> [What you need to do] The answer is to be the data below, written out in full and exactly.
• • • •
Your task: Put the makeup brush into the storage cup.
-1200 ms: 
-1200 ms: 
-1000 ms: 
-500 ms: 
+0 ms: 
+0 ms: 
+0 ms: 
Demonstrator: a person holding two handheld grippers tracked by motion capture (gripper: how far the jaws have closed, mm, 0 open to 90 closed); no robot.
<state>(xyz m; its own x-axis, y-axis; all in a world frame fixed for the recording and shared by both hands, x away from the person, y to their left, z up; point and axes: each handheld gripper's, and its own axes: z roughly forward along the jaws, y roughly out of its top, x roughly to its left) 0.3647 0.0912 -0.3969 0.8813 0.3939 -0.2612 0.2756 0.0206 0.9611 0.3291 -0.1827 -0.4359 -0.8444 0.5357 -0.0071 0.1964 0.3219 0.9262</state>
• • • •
> [Problem solution]
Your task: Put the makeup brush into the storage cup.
-1200 ms: 
-1200 ms: 
-1000 ms: 
-500 ms: 
+0 ms: 
+0 ms: 
+0 ms: 
Demonstrator: a person holding two handheld grippers tracked by motion capture (gripper: how far the jaws have closed, mm, 0 open to 90 closed); no robot.
<state>(xyz m; its own x-axis, y-axis; all in a world frame fixed for the recording and shared by both hands, x away from the person, y to their left, z up; point and axes: each handheld gripper's, and its own axes: z roughly forward along the jaws, y roughly out of its top, x roughly to its left) 0.3647 0.0912 -0.3969 0.8813 0.3939 -0.2612 0.2756 0.0206 0.9611 0.3291 -0.1827 -0.4359 -0.8444 0.5357 -0.0071 0.1964 0.3219 0.9262</state>

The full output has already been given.